**What you should do**: Output the data word for word, dropping every image.

Records from a dataset:
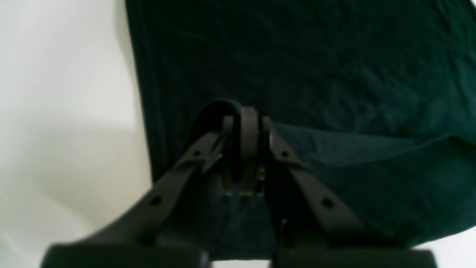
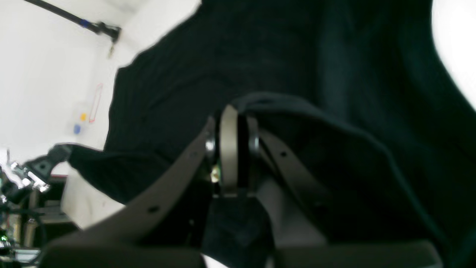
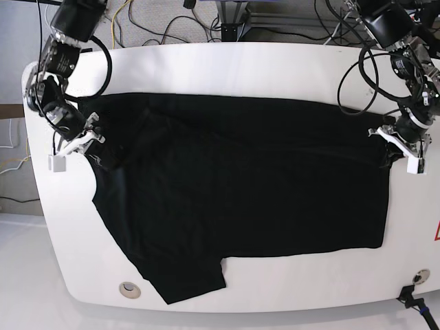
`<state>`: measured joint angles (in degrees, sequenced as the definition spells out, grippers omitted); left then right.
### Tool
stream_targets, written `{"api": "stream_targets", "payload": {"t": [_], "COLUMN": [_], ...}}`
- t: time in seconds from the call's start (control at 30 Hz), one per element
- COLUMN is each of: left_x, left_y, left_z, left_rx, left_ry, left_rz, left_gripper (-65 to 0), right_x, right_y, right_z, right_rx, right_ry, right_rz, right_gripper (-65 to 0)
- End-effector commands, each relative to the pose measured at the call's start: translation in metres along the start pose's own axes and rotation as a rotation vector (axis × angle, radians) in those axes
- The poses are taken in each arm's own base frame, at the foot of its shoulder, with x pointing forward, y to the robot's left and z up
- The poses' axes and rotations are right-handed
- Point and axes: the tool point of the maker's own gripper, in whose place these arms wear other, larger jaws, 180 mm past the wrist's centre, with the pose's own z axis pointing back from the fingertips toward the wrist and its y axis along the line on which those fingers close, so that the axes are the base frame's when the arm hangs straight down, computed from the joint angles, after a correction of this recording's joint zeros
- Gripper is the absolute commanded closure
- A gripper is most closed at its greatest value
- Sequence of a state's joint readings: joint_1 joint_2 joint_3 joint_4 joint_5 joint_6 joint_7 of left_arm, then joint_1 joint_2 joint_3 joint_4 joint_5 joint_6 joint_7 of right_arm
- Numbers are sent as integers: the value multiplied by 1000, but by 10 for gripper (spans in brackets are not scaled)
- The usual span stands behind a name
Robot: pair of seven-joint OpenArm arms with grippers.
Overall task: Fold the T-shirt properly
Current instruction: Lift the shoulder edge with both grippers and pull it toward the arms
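I see the shirt [image 3: 240,185] spread across the table [image 3: 227,69]; my left gripper [image 3: 393,152] and right gripper [image 3: 102,152] each pinch an opposite edge; uneven pulling could let cloth slip or bunch.

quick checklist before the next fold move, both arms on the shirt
1. Left gripper jaws shut on the plain black cloth T-shirt: ok.
2. Right gripper jaws shut on cloth: ok.
3. Grips at opposite ends of the shirt, seen from the base view: ok.
4. Shirt lying flat: not ok, lower sleeve crooked, wrinkles near the right gripper.
5. Shirt fully on the white table: ok.
6. Layers pinched: cannot tell.
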<state>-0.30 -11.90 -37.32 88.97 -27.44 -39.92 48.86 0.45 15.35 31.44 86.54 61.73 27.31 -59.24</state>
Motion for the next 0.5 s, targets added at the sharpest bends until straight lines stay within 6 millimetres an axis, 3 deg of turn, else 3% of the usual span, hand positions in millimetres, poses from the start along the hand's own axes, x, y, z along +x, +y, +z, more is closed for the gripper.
{"api": "stream_targets", "payload": {"t": [0.0, 0.2, 0.47], "left_x": [18, 32, 31], "left_y": [3, 6, 17], "left_z": [3, 2, -13], "left_rx": [4, 12, 0], "left_ry": [-51, -81, -65], "left_rz": [-22, -25, 33], "left_gripper": [0, 0, 0], "right_x": [21, 35, 51], "right_y": [7, -4, -9], "right_z": [-5, -28, -54], "right_rx": [30, -22, -3], "right_ry": [-44, -20, -12], "right_rz": [27, 63, 10], "right_gripper": [0, 0, 0]}}
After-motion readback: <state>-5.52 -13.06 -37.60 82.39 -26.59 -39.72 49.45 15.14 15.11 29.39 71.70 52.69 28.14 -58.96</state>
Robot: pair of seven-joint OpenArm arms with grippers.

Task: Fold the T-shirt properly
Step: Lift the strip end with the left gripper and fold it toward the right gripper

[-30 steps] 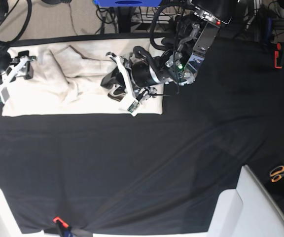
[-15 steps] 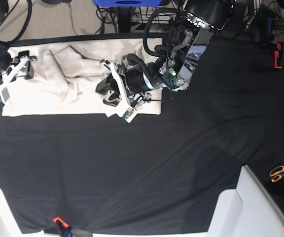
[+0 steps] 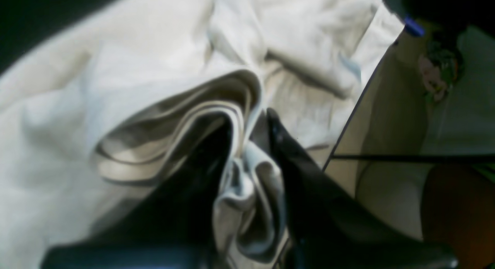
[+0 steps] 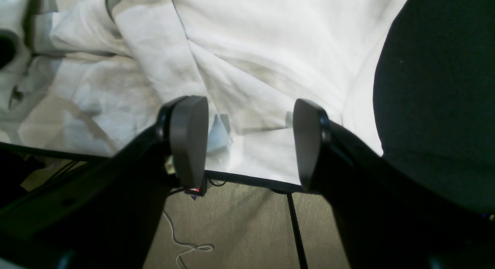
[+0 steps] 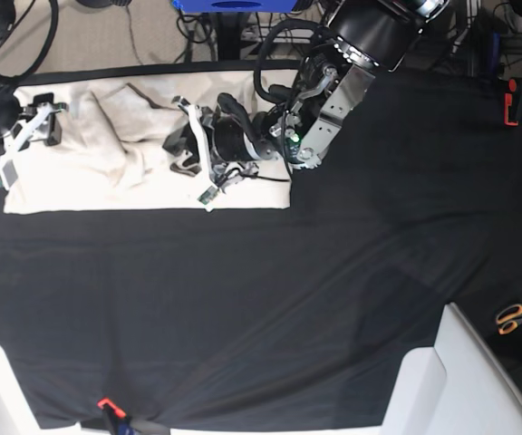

**Exercise answer**:
`<state>`: measured joint angles (in degrees, sequenced as the definition spells out, grippers omitted); left then right.
### Tool
stream_targets, written `{"api": "stream_targets", "payload": {"t": [_], "COLUMN": [_], ...}}`
- t: time in seconds from the call's start (control at 30 Hz), one per element
- COLUMN is each of: left_x, left_y, left_z, left_rx, left_ry, left_rz, left_gripper (-65 to 0), right_x, right_y, right_z, right_rx, right_ry, right_rz, right_gripper (-65 to 0)
- End-effector commands, each relative to the pose measured at the call's start: translation in metres along the start pose's own axes and rotation as a rotation vector (axis × angle, radians) in those axes
- The poses are taken in each arm's own base frame, at the foot of its shoulder, with x pointing forward, y to the robot's left and z up
- The poses' axes and rotations are right-handed
- Point and axes: the tool point of the maker's own gripper, in whose place these arms wear other, larger jaws, 180 mm past the wrist's centre, with the pose's own z axis pointing back from the fingertips toward the wrist and its y axis along the line on which those fingers close, so that the axes are the base frame's when the arm hangs straight down, computed from the joint angles, after a correction of this recording's joint zeros
- Gripper is the absolute commanded closure
- A gripper is most closed at its greatest value
- Sequence of a state's joint readings: joint_1 joint_2 joint_3 joint_4 joint_5 joint_6 joint_7 of left_arm, then joint_1 joint_2 joint_3 joint_4 joint_5 joint_6 joint_7 of right_arm
- Numbers are sent as integers: the value multiplied by 1000, but by 10 for gripper (spans in brackets are not scaled)
- The usual span stands behind a name
Robot: pair of seven-joint OpenArm arms with grippers.
Overall task: Fold the T-shirt properly
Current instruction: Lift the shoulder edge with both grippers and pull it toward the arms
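I see the shirt [image 3: 240,185] spread across the table [image 3: 227,69]; my left gripper [image 3: 393,152] and right gripper [image 3: 102,152] each pinch an opposite edge; uneven pulling could let cloth slip or bunch.

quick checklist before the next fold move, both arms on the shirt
1. Left gripper jaws shut on the plain black cloth T-shirt: ok.
2. Right gripper jaws shut on cloth: ok.
3. Grips at opposite ends of the shirt, seen from the base view: ok.
4. Shirt lying flat: not ok, lower sleeve crooked, wrinkles near the right gripper.
5. Shirt fully on the white table: ok.
6. Layers pinched: cannot tell.
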<state>-0.30 -11.90 -37.32 88.97 -27.44 -39.92 48.86 0.45 15.35 31.44 86.54 61.73 27.31 -59.24</state>
Motion for the next 0.5 s, targets added at the sharpest bends until straight lines stay within 6 millimetres an axis, 3 deg of turn, else 3% of the usual span, hand positions in millimetres, poses from the start along the hand's own axes, x, y, z along +x, +y, +z, more is closed for the gripper.
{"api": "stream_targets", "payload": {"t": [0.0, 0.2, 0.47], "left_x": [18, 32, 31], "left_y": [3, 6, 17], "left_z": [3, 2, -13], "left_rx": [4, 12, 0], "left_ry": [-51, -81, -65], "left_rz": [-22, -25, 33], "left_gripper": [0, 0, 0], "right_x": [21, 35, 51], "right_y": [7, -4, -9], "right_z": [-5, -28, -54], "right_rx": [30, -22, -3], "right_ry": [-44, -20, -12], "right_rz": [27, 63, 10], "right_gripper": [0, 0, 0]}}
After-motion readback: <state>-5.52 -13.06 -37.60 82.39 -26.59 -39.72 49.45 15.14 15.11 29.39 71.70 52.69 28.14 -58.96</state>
Robot: pair of seven-joint OpenArm arms with grippers.

Task: Fold the T-shirt properly
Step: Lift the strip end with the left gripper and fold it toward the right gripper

[-30 steps] 
[-15 steps] 
[+0 steps] 
[+0 steps] 
[+0 steps] 

No further output is required for this exercise.